> Your objective
Give again, exactly as written, each line of the material below starting at the line that contains "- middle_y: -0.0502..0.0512" and ending at the line that contains "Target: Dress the". Both ends count, and no other line does.

#####

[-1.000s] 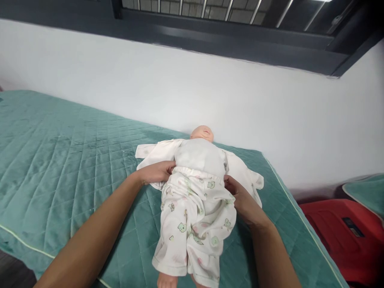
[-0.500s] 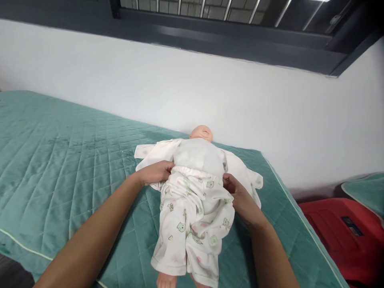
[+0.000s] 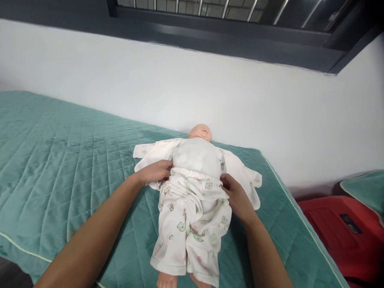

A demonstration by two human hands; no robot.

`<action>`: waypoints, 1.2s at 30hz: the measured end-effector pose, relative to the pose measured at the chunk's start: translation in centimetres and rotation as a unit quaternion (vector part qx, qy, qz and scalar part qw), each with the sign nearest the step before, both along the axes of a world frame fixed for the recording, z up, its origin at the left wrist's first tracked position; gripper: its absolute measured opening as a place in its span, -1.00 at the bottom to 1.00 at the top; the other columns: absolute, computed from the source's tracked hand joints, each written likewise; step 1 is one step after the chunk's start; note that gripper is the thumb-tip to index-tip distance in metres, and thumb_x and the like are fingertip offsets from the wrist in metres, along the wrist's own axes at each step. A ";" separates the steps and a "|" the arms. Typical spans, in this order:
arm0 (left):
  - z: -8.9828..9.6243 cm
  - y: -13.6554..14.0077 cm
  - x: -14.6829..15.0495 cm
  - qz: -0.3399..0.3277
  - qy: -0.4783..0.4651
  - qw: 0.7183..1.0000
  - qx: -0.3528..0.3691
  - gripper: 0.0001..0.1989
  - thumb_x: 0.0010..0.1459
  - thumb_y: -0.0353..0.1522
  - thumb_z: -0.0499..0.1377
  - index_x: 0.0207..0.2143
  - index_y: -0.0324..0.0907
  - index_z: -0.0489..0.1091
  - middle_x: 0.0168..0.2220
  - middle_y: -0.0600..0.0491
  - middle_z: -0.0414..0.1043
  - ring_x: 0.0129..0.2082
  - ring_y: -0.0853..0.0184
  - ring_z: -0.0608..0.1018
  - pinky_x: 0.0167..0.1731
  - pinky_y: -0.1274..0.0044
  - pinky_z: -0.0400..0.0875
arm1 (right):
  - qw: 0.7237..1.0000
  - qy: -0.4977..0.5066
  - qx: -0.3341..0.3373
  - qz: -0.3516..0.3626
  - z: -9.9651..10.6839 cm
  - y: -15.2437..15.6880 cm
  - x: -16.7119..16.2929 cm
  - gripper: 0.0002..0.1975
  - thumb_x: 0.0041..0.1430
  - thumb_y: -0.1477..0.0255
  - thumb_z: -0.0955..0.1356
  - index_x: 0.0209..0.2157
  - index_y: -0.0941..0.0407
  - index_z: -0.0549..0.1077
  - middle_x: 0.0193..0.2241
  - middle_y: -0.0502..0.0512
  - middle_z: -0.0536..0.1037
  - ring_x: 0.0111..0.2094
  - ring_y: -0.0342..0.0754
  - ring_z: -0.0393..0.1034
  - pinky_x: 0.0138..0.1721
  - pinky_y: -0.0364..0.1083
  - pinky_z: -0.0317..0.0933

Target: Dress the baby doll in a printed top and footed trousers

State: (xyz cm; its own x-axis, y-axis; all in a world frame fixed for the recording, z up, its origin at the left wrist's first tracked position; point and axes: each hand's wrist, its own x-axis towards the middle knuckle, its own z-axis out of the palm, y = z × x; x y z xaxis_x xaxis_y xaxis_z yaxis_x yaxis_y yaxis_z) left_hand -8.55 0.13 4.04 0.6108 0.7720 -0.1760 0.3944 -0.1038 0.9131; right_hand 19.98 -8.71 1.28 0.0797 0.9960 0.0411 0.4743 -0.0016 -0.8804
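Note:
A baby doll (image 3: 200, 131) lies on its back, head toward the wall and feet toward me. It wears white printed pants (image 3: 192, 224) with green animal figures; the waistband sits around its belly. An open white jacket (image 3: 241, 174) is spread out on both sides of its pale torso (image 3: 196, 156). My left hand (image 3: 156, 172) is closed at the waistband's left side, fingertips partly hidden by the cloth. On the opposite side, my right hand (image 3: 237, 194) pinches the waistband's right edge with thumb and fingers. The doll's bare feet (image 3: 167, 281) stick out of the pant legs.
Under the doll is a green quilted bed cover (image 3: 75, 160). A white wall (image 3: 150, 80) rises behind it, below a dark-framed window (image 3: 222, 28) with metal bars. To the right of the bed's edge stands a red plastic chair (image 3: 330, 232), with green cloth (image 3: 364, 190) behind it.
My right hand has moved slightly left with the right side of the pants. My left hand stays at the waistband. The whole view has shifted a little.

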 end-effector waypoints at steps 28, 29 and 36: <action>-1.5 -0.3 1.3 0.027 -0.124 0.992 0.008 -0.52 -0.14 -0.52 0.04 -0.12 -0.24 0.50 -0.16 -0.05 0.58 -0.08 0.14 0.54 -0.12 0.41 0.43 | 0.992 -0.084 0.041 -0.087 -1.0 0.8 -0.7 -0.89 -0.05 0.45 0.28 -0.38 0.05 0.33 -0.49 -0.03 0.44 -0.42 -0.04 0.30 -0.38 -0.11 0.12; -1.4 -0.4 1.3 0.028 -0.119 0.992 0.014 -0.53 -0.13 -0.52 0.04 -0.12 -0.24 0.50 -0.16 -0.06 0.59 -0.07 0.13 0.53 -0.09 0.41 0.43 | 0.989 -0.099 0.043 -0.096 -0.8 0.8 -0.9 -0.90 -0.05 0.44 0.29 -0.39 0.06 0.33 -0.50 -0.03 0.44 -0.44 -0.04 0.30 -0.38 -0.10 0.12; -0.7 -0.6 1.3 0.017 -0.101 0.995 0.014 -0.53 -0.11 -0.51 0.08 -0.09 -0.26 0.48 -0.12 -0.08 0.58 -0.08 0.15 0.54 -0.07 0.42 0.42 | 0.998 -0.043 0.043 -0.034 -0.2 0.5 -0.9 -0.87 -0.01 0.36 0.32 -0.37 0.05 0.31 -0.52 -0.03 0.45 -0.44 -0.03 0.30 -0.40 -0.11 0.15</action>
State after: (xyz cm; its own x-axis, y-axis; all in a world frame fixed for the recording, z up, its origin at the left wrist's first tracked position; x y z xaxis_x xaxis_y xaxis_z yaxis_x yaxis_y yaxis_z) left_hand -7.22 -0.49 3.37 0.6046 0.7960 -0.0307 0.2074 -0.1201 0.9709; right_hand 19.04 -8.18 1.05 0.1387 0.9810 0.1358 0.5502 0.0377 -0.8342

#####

> Answer area
  - middle_y: -0.0502..0.0512
  - middle_z: -0.0536..0.1037
  - ring_x: 0.0111..0.2094
  - ring_y: -0.0342..0.0754
  - ring_z: -0.0393..0.1034
  - pinky_x: 0.0138..0.1721
  - pinky_y: -0.0364..0.1083
  - pinky_z: -0.0317..0.0933

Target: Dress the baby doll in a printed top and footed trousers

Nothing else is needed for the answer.